Opened 4 years ago
Last modified 14 months ago
#13928 new defect
Tor Authorities reachability testing is predictable and sequential
Reported by: | teor | Owned by: | |
---|---|---|---|
Priority: | Medium | Milestone: | Tor: unspecified |
Component: | Core Tor/Tor | Version: | Tor: 0.2.6.1-alpha |
Severity: | Normal | Keywords: | tor-dirauth reachable testing rotation |
Cc: | nickm | Actual Points: | |
Parent ID: | Points: | ||
Reviewer: | Sponsor: |
Description
In the tor network, all tor authorities test reachability in the same, predictable sequence. Each authority uses the same sequence, and, if started at similar times (a 10 second window ever 1280 seconds), they will start at the same point. (This is a particular issue with test networks.)
I'd like to randomise the start point and progression of the sequence, while keeping the property that each 1280 second cycle tests all routers.
Child Tickets
Change History (28)
comment:1 Changed 4 years ago by
comment:2 Changed 4 years ago by
Owner: | set to teor |
---|---|
Status: | new → assigned |
comment:3 Changed 4 years ago by
Status: | assigned → needs_review |
---|
These changes to tor are included in commits in:
Bugs: #13718, #13814, maybe #13787, #13839, #13924, #13823, #13929, #13963, #13928
Branch: bug13718-bug13928-randomise-reachability
Note: There are 5 branches that start with bug13718, please choose the right one.

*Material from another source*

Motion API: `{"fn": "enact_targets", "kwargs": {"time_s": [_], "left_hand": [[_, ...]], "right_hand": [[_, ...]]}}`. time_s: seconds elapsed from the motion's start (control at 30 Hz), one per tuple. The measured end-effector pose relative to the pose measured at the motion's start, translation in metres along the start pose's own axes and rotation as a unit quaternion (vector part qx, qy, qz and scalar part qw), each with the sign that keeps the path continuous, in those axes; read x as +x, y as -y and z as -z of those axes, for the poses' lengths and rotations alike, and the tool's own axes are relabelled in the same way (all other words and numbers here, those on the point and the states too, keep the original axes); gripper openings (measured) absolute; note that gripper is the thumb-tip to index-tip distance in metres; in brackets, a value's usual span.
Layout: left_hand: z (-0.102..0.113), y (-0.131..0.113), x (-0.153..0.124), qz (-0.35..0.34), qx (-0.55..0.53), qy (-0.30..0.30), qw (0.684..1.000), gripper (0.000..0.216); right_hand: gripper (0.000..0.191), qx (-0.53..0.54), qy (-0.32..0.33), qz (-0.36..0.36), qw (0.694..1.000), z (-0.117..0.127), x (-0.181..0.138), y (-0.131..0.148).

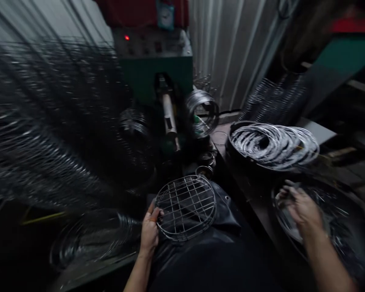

Repository: https://github.com/teor2345/tor.git
This is a highly experimental change, and requires proper unit testing to ensure it is functioning as designed. I recommend most people use the change in #13718 instead:
Bugs: #13718, #13814, maybe #13787, #13839, #13924, #13823, #13929, #13963
Branch: bug13718-fast-bootstrap
Note: There are 5 branches that start with bug13718, please choose the right one.
Repository: https://github.com/teor2345/tor.git
comment:4 Changed 4 years ago by
Status: | needs_review → needs_revision |
---|
I am now revising #13929 & #13928 separately from #13718, as this is particularly authority-related.
See #13929 for more extensive comments.
This needs some comprehensive tests (check each unique sequence covers all relays, before repeating any relays), and therefore probably needs some refactoring to be more testable.
The WIP branch for tor is:
Bugs: #13929, #13928 (in that order)
Branch: faster-permuted-reachability
Repository: https://github.com/teor2345/tor.git
comment:5 Changed 4 years ago by
Parent ID: | #13718 → #14034 |
---|
We will now track this as part of #14034 Make TestingDirAuthVoteGuard, TestingDirAuthVoteExit and AssumeReachable less essential in test networks.
comment:6 Changed 4 years ago by
Milestone: | → Tor: 0.2.6.x-final |
---|
Let's have a look at this in 0.2.6, maybe.
comment:7 Changed 4 years ago by
Status: | needs_revision → needs_review |
---|
Nick, I've created an experimental branch for the changes in #13929 & #13928, controlled using the macros:
Using these macros makes it easy for me to tell the difference between refactored code and new code. They will need to be permantently activated, or turned into torrc options, in the final version.
Also, in order to do unit testing, I have created functions that can be set to a fixed value for testing. These functions can be mocked by passing them any value other than DSV_STD
(DSV_STD
produces the standard, non-testing behaviour).
This probably needs to be converted to the tinytest way, once I get my head around it.
I'm not expecting feedback any time soon - merging and alpha-testing #13718 is a higher priority, and I also need to polish the fixes in #13192 before going another round with tor authorities.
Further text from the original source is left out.